:: Problem description ::
Please write out the complete listing that follows, exactly as it reads.

:: Information supplied ::
•••

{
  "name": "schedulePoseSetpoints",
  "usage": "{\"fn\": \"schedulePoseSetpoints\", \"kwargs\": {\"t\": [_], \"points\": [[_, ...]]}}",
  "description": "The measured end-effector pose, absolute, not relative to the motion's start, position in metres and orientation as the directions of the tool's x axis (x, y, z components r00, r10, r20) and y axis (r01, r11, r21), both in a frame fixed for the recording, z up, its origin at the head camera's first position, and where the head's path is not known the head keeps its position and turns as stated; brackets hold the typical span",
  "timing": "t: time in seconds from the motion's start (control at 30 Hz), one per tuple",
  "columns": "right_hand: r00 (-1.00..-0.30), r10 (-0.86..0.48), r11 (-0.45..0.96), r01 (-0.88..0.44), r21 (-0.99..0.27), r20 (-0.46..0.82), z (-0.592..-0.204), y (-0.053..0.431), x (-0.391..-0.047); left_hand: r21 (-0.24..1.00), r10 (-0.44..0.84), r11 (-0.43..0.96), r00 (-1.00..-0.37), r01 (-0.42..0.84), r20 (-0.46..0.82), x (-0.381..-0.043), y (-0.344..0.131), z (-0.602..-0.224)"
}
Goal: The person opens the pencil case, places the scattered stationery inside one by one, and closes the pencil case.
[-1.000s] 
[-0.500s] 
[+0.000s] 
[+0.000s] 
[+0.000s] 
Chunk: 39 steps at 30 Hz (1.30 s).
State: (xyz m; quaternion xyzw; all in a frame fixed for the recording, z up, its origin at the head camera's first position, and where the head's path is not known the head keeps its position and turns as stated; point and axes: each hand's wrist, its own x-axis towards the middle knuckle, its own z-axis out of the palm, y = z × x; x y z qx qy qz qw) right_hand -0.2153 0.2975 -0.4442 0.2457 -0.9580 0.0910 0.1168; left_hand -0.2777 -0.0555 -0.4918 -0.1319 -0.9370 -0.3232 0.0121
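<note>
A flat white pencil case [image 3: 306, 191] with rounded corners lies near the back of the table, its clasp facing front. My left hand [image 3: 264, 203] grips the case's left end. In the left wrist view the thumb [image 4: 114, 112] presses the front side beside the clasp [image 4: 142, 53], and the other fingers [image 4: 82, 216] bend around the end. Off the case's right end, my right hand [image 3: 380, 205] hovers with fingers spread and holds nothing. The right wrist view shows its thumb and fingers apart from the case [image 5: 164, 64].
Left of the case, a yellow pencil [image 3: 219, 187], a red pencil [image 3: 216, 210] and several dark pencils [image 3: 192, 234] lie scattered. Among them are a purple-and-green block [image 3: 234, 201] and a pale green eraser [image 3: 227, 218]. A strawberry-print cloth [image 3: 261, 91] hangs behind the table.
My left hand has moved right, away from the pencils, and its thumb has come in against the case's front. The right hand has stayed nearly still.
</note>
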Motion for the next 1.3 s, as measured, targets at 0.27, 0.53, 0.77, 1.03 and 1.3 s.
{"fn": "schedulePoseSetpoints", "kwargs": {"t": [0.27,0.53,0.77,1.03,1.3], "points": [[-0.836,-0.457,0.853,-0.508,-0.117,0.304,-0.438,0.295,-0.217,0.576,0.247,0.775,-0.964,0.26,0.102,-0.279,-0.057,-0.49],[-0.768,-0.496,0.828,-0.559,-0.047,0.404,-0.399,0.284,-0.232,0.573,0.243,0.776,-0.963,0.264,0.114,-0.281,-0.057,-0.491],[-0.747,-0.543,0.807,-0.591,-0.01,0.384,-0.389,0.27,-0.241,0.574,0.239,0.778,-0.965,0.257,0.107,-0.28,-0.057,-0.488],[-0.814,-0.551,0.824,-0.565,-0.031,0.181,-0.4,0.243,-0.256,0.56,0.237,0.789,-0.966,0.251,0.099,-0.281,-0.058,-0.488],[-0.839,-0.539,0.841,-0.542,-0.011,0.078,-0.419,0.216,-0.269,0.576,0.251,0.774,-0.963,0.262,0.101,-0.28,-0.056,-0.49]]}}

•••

:: Response ::
{
  "name": "schedulePoseSetpoints",
  "usage": "{\"fn\": \"schedulePoseSetpoints\", \"kwargs\": {\"t\": [_], \"points\": [[_, ...]]}}",
  "description": "The measured end-effector pose, absolute, not relative to the motion's start, position in metres and orientation as the directions of the tool's x axis (x, y, z components r00, r10, r20) and y axis (r01, r11, r21), both in a frame fixed for the recording, z up, its origin at the head camera's first position, and where the head's path is not known the head keeps its position and turns as stated; brackets hold the typical span",
  "timing": "t: time in seconds from the motion's start (control at 30 Hz), one per tuple",
  "columns": "right_hand: r00 (-1.00..-0.30), r10 (-0.86..0.48), r11 (-0.45..0.96), r01 (-0.88..0.44), r21 (-0.99..0.27), r20 (-0.46..0.82), z (-0.592..-0.204), y (-0.053..0.431), x (-0.391..-0.047); left_hand: r21 (-0.24..1.00), r10 (-0.44..0.84), r11 (-0.43..0.96), r00 (-1.00..-0.37), r01 (-0.42..0.84), r20 (-0.46..0.82), x (-0.381..-0.043), y (-0.344..0.131), z (-0.602..-0.224)"
}
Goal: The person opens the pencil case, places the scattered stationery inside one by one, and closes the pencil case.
[-1.000s] 
[-0.500s] 
[+0.000s] 
[+0.000s] 
[+0.000s] 
Chunk: 39 steps at 30 Hz (1.30 s).
State: (xyz m; quaternion xyzw; all in a frame fixed for the recording, z up, its origin at the head camera's first position, and where the head's path is not known the head keeps its position and turns as stated; point and axes: each hand's wrist, its own x-axis towards the middle knuckle, its own z-axis out of the palm, y = z × x; x y z qx qy qz qw) right_hand -0.2153 0.2975 -0.4442 0.2457 -0.9580 0.0910 0.1168; left_hand -0.2777 -0.0555 -0.4918 -0.1319 -0.9370 -0.3232 0.0121
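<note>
A flat white pencil case [image 3: 306, 191] with rounded corners lies near the back of the table, its clasp facing front. My left hand [image 3: 264, 203] grips the case's left end. In the left wrist view the thumb [image 4: 114, 112] presses the front side beside the clasp [image 4: 142, 53], and the other fingers [image 4: 82, 216] bend around the end. Off the case's right end, my right hand [image 3: 380, 205] hovers with fingers spread and holds nothing. The right wrist view shows its thumb and fingers apart from the case [image 5: 164, 64].
Left of the case, a yellow pencil [image 3: 219, 187], a red pencil [image 3: 216, 210] and several dark pencils [image 3: 192, 234] lie scattered. Among them are a purple-and-green block [image 3: 234, 201] and a pale green eraser [image 3: 227, 218]. A strawberry-print cloth [image 3: 261, 91] hangs behind the table.
My left hand has moved right, away from the pencils, and its thumb has come in against the case's front. The right hand has stayed nearly still.
</note>
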Motion for the next 1.3 s, as measured, targets at 0.27, 0.53, 0.77, 1.03 and 1.3 s.
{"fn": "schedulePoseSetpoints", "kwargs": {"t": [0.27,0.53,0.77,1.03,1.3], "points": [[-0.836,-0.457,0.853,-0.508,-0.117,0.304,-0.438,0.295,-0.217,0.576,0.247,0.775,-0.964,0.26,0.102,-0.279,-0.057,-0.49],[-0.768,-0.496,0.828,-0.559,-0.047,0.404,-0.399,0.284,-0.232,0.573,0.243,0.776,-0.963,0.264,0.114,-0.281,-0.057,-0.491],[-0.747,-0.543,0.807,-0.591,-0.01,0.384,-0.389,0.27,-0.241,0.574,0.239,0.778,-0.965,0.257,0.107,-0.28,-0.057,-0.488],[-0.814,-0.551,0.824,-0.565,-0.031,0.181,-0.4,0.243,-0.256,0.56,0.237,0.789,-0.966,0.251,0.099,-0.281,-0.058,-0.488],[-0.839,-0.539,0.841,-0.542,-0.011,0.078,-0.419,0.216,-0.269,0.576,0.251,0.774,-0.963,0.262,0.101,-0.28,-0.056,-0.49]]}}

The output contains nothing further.